» **Material provided**

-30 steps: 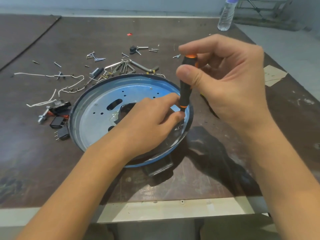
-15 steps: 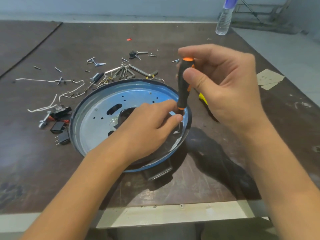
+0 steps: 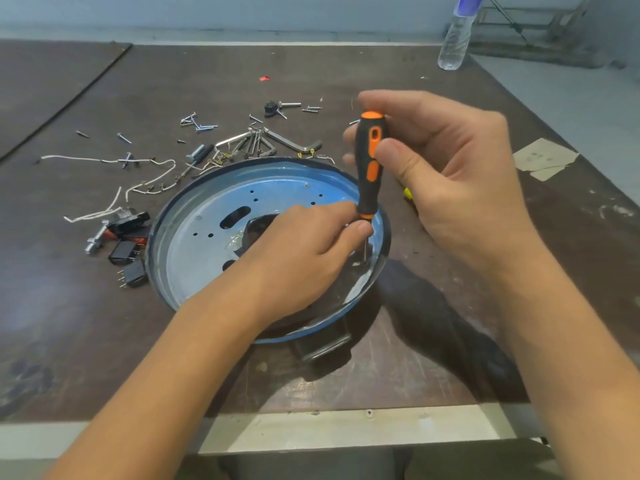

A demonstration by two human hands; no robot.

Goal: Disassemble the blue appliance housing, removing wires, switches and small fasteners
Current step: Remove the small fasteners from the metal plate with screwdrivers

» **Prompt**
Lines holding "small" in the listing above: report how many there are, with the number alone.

» **Answer**
2